The last one is not being trapped by business priors. An analyst who’s worked one business for years knows the common sense well, but common sense can be baggage. In the churn project, the business’s prior was “churn = leaving.” If the analyst takes that for granted, they might never look at churned users’ free-content data. The Agent doesn’t carry that prior. It runs on whatever it’s given. The 45% finding came out of that exact opening.
Cost
The Agent can run hypotheses in batches. Verification has to scale with it, otherwise we just push the cost of misjudgment downstream. The Agent runs dozens of hypotheses a day, and some are bound to look like signal but actually be noise. Right now we lean on multiple evidence sources cross-checking each other (profile tags, search terms, reviews each independently landing on the same conclusion), and rerunning on different samples and time windows holds up. But actually setting aside an independent sample for backtest, that step hasn’t been built into a skill yet.
Edges
The Agent doesn’t solve everything. Seeing the edges clearly is what makes it usable.
Scenarios first. Agent-driven mining fits complex, long-arc, cause-unclear problems. Churn and kids both qualify. Simple metric monitoring (where did the 3% DAU drop go?) is faster with traditional BI. If the data foundation is too thin (behavior logs and profiles incomplete), the Agent can’t pull from skills, and no matter how strong the model, there’s nothing to work with.

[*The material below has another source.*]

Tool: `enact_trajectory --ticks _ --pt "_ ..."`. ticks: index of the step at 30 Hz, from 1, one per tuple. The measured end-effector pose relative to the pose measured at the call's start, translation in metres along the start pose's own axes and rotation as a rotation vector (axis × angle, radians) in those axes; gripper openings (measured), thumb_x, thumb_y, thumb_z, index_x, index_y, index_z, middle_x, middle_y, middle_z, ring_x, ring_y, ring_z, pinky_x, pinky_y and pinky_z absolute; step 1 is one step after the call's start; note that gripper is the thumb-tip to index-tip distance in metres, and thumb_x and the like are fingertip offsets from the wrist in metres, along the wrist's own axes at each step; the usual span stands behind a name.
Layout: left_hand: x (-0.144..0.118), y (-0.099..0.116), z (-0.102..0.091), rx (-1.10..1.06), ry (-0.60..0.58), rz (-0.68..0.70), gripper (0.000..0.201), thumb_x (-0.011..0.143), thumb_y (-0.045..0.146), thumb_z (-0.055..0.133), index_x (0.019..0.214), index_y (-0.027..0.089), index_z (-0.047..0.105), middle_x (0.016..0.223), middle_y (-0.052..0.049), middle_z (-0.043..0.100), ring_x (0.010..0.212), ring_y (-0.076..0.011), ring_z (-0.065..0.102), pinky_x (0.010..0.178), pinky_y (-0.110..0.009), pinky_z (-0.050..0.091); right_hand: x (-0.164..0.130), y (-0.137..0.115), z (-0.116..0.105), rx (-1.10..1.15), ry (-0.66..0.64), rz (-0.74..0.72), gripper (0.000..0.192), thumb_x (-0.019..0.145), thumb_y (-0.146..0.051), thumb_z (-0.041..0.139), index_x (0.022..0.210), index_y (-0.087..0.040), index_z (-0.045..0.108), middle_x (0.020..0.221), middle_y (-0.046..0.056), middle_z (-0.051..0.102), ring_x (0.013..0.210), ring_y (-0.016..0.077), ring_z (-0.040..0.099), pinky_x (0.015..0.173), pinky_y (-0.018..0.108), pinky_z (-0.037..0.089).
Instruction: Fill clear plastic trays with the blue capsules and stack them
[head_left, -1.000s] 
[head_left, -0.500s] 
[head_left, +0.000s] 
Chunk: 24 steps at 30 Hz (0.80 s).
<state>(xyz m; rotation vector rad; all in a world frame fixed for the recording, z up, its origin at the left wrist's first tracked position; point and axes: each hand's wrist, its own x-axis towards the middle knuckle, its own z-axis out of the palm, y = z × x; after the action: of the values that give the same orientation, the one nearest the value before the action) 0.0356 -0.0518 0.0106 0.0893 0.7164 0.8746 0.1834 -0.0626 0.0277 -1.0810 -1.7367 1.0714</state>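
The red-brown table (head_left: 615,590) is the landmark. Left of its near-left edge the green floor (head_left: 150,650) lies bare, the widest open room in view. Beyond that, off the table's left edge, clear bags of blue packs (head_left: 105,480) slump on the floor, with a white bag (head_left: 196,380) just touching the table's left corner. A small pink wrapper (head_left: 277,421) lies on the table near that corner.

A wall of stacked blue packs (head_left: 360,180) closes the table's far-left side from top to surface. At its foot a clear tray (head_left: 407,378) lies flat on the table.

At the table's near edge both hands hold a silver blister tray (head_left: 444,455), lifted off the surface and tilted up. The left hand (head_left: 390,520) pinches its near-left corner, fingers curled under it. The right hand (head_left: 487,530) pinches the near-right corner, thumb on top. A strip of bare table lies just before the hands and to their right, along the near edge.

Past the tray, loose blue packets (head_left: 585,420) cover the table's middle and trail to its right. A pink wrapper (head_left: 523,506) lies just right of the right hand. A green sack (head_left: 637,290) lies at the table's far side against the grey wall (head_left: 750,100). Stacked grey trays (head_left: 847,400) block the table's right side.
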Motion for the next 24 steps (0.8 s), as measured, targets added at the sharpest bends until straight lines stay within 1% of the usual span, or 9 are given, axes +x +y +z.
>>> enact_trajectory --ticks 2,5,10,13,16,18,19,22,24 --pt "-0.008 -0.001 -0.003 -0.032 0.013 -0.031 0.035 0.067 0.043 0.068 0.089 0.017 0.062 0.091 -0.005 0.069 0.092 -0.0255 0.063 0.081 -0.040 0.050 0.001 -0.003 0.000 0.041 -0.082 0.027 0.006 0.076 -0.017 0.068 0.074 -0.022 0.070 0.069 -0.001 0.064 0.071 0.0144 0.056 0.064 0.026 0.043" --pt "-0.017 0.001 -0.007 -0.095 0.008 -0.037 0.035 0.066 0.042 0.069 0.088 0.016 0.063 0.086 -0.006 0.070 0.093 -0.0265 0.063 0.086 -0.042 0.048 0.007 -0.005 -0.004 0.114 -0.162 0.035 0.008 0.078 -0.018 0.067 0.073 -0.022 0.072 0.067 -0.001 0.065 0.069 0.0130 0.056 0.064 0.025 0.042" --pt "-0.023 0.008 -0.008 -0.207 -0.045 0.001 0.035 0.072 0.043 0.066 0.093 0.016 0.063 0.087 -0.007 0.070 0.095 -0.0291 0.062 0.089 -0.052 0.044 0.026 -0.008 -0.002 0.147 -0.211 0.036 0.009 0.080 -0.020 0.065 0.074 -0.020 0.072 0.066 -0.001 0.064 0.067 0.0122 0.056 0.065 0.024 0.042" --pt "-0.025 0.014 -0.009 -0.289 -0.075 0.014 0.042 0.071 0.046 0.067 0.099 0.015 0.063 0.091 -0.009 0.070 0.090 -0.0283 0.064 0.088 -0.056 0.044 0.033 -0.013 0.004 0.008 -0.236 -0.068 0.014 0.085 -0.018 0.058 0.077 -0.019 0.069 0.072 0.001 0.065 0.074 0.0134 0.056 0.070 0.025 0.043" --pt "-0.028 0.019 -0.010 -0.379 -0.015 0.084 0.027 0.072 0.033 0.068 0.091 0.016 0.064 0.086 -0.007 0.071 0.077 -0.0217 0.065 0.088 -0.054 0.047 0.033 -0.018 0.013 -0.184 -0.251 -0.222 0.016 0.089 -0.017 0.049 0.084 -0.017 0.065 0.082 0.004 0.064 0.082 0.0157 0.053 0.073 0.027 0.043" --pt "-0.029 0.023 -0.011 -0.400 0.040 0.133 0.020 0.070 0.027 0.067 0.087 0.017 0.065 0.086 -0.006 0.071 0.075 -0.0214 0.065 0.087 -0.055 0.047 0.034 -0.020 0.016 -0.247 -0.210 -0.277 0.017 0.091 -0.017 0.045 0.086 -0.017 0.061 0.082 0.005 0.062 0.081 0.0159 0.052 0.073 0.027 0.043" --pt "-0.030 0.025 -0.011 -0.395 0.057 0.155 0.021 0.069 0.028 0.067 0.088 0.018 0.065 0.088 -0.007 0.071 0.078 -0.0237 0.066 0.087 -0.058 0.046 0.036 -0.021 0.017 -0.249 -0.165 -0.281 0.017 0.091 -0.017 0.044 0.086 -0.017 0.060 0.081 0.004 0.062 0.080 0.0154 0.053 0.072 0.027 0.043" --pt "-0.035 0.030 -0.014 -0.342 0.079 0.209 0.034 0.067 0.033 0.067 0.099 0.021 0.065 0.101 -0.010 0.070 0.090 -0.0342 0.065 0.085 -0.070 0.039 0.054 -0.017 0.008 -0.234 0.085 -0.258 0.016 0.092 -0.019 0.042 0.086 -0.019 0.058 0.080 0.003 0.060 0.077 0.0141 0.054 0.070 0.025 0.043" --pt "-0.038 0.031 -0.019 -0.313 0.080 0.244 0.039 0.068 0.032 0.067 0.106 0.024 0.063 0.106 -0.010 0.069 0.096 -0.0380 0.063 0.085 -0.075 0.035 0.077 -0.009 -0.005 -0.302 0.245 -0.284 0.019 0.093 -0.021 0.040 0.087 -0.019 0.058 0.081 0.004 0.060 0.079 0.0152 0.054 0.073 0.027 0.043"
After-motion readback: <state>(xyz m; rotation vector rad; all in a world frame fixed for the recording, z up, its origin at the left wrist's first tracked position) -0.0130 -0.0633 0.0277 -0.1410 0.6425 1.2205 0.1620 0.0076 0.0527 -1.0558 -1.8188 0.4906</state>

Even in a fitting scenario, several things still need a human.
Defining the business question still needs a human. “What’s going on with our members?” is vague when the business team says it. It takes the analyst and the business team together to translate it into a target the Agent can run on.
Interpreting the final conclusion still needs a human. The Agent surfaces 45% still listening, 35% in bedtime mode. What those numbers mean, whether to change the product based on them, what to change to: the Agent doesn’t know.
Lastly, the sedimentation of business knowhow still needs a human. Take the “everyone knows but nobody wrote down” kind of thing. If it doesn’t get deposited somewhere the Agent can reach (Context), the hypotheses it runs are stuck at common sense visible in public data.
Roles like data mining engineer, senior analyst, data scientist aren’t disappearing, but the work content is shifting. Writing scripts, looking at distributions, applying templates: skills + Agent handle those more fluently now. The human’s time moves toward setting direction, judging anomalies, finding cross-domain combinations.